Task objective >> Whatever the records below say, write them all out exactly.
[[ Study material, beginning ]]
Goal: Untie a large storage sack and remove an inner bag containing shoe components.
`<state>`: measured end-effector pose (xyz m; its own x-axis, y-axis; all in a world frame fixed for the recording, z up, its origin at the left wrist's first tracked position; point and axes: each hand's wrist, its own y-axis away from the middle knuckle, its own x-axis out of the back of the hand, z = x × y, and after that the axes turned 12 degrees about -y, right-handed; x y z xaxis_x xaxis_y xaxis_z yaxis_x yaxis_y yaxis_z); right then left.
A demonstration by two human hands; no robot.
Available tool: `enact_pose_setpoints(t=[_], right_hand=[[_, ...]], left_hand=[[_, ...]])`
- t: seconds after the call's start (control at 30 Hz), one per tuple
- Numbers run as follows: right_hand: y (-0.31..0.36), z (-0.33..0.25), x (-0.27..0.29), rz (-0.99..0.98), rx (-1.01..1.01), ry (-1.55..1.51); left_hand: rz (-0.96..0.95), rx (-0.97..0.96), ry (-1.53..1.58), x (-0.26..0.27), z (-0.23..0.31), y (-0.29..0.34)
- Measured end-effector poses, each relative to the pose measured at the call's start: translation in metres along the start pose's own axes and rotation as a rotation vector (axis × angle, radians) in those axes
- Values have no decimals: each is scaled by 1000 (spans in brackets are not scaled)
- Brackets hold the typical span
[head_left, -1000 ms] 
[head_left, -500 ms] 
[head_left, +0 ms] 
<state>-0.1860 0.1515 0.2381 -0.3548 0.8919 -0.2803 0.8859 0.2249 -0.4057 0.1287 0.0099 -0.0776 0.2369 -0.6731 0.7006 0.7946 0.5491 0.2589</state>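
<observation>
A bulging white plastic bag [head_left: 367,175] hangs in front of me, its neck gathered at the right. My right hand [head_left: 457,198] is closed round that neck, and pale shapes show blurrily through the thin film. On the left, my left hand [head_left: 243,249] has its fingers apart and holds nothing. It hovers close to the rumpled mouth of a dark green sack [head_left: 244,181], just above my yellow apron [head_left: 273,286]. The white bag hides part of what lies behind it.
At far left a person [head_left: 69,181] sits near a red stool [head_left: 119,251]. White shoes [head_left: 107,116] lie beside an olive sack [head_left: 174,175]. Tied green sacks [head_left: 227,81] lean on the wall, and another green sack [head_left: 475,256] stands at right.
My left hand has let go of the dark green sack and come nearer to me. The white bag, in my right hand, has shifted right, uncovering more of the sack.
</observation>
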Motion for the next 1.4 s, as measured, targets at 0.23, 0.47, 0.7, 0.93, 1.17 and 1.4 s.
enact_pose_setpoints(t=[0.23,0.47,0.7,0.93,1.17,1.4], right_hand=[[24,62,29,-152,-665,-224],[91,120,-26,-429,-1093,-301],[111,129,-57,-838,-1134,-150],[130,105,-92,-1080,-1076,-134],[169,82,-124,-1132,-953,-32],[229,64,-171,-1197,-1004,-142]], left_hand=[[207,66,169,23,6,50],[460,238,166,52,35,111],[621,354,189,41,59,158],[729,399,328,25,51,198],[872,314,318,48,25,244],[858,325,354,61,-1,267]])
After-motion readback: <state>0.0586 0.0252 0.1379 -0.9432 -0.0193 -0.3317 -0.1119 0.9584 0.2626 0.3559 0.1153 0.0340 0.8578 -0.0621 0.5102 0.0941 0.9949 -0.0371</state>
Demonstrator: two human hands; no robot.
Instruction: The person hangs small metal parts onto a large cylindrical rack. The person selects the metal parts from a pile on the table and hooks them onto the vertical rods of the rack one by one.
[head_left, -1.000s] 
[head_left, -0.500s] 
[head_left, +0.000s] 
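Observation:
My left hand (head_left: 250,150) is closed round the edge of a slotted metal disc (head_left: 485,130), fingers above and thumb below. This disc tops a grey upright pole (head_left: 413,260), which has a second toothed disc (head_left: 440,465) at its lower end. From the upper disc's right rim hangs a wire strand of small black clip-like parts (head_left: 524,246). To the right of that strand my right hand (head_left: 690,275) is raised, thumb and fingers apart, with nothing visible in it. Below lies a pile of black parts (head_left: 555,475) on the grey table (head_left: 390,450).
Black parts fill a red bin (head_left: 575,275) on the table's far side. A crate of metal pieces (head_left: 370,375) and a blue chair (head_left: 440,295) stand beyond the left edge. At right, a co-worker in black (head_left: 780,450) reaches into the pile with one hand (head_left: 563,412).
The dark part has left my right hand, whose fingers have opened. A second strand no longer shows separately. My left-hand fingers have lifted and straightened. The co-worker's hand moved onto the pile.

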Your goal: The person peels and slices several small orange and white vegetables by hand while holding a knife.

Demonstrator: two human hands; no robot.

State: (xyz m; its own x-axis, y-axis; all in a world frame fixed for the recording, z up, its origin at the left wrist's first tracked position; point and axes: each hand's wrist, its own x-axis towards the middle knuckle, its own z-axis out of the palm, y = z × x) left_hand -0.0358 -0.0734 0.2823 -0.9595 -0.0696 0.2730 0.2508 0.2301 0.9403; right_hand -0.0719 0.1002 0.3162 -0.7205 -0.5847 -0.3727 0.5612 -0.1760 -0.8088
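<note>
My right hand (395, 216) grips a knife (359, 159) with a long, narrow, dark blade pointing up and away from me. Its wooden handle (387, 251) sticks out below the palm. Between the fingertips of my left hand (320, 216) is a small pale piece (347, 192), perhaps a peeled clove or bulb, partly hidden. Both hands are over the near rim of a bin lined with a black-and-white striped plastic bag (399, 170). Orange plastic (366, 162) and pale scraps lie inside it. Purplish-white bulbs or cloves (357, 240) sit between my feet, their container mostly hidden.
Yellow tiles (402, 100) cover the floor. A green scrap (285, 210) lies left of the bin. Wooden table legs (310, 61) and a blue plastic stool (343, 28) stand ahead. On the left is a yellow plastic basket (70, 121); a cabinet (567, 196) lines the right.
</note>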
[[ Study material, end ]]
Problem solution >>
Goal: Untie a large storage sack and remove an inner bag containing shoe components.
`<state>`: measured end-effector pose (xyz m; its own x-axis, y-axis; all in a world frame fixed for the recording, z up, its origin at the left wrist's first tracked position; point and axes: each hand's wrist, its own y-axis away from the middle knuckle, its own x-axis out of the back of the hand, z = x × y, and after that the axes turned 12 degrees about -y, right-handed; x y z xaxis_x xaxis_y xaxis_z yaxis_x yaxis_y yaxis_z); right then left.
A demonstration by two human hands; no robot.
Available tool: `enact_pose_setpoints(t=[_], right_hand=[[_, ...]], left_hand=[[_, ...]])`
- t: seconds after the call's start (control at 30 Hz), one per tuple
- Numbers run as follows: right_hand: y (-0.31..0.36), z (-0.33..0.25), x (-0.27..0.29), rz (-0.99..0.98), rx (-1.01..1.01), ry (-1.55..1.51); left_hand: rz (-0.96..0.95), rx (-0.97..0.96), ry (-1.53..1.58), x (-0.26..0.27), z (-0.23..0.31), y (-0.29..0.34)
- Measured end-effector poses, each relative to the pose measured at the call's start: translation in metres along the start pose's own axes and rotation as a rotation vector (axis × angle, radians) in those axes
- Values have no decimals: each is scaled by 1000 (spans in brackets are not scaled)
- Brackets hold the typical span
[head_left, -1000 ms] 
[head_left, -500 ms] 
[head_left, +0 ms] 
<state>-0.1860 0.1515 0.2381 -0.3548 0.8919 -0.2803 0.8859 0.2249 -0.4057 0.1287 0.0099 -0.0776 0.2369 -0.6731 0.7006 0.7946 0.5491 0.2589</state>
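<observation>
A bulging white plastic bag [head_left: 367,175] hangs in front of me, its neck gathered at the right. My right hand [head_left: 457,198] is closed round that neck, and pale shapes show blurrily through the thin film. On the left, my left hand [head_left: 243,249] has its fingers apart and holds nothing. It hovers close to the rumpled mouth of a dark green sack [head_left: 244,181], just above my yellow apron [head_left: 273,286]. The white bag hides part of what lies behind it.
At far left a person [head_left: 69,181] sits near a red stool [head_left: 119,251]. White shoes [head_left: 107,116] lie beside an olive sack [head_left: 174,175]. Tied green sacks [head_left: 227,81] lean on the wall, and another green sack [head_left: 475,256] stands at right.
My left hand has let go of the dark green sack and come nearer to me. The white bag, in my right hand, has shifted right, uncovering more of the sack.
</observation>
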Motion for the next 1.4 s, as measured, targets at 0.23, 0.47, 0.7, 0.93, 1.17 and 1.4 s.
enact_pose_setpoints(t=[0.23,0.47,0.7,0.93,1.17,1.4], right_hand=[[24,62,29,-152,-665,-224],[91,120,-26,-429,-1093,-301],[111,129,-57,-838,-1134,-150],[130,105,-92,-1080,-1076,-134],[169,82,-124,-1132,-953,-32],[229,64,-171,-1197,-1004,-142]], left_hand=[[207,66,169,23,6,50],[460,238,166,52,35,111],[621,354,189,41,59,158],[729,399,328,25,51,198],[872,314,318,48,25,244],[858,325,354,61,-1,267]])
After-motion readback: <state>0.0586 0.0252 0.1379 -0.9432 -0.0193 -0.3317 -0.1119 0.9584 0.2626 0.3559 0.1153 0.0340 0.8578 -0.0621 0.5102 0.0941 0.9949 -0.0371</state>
Demonstrator: two human hands; no robot.
Instruction: The person hangs small metal parts onto a large cylindrical rack. The person selects the metal parts from a pile on the table and hooks them onto the vertical rods of the rack one by one.
[head_left, -1.000s] 
[head_left, -0.500s] 
[head_left, +0.000s] 
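Observation:
My left hand (head_left: 250,150) is closed round the edge of a slotted metal disc (head_left: 485,130), fingers above and thumb below. This disc tops a grey upright pole (head_left: 413,260), which has a second toothed disc (head_left: 440,465) at its lower end. From the upper disc's right rim hangs a wire strand of small black clip-like parts (head_left: 524,246). To the right of that strand my right hand (head_left: 690,275) is raised, thumb and fingers apart, with nothing visible in it. Below lies a pile of black parts (head_left: 555,475) on the grey table (head_left: 390,450).
Black parts fill a red bin (head_left: 575,275) on the table's far side. A crate of metal pieces (head_left: 370,375) and a blue chair (head_left: 440,295) stand beyond the left edge. At right, a co-worker in black (head_left: 780,450) reaches into the pile with one hand (head_left: 563,412).
The dark part has left my right hand, whose fingers have opened. A second strand no longer shows separately. My left-hand fingers have lifted and straightened. The co-worker's hand moved onto the pile.
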
Your goal: The person peels and slices several small orange and white vegetables by hand while holding a knife.

Demonstrator: two human hands; no robot.

State: (xyz m; its own x-axis, y-axis; all in a world frame fixed for the recording, z up, its origin at the left wrist's first tracked position; point and axes: each hand's wrist, its own x-axis towards the middle knuckle, its own z-axis out of the palm, y = z × x) left_hand -0.0358 -0.0734 0.2823 -0.9595 -0.0696 0.2730 0.2508 0.2301 0.9403; right_hand -0.0719 0.1002 0.3162 -0.7205 -0.5847 -0.3727 0.5612 -0.1760 -0.8088
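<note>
My right hand (395, 216) grips a knife (359, 159) with a long, narrow, dark blade pointing up and away from me. Its wooden handle (387, 251) sticks out below the palm. Between the fingertips of my left hand (320, 216) is a small pale piece (347, 192), perhaps a peeled clove or bulb, partly hidden. Both hands are over the near rim of a bin lined with a black-and-white striped plastic bag (399, 170). Orange plastic (366, 162) and pale scraps lie inside it. Purplish-white bulbs or cloves (357, 240) sit between my feet, their container mostly hidden.
Yellow tiles (402, 100) cover the floor. A green scrap (285, 210) lies left of the bin. Wooden table legs (310, 61) and a blue plastic stool (343, 28) stand ahead. On the left is a yellow plastic basket (70, 121); a cabinet (567, 196) lines the right.
</note>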

The response is complete as it stands.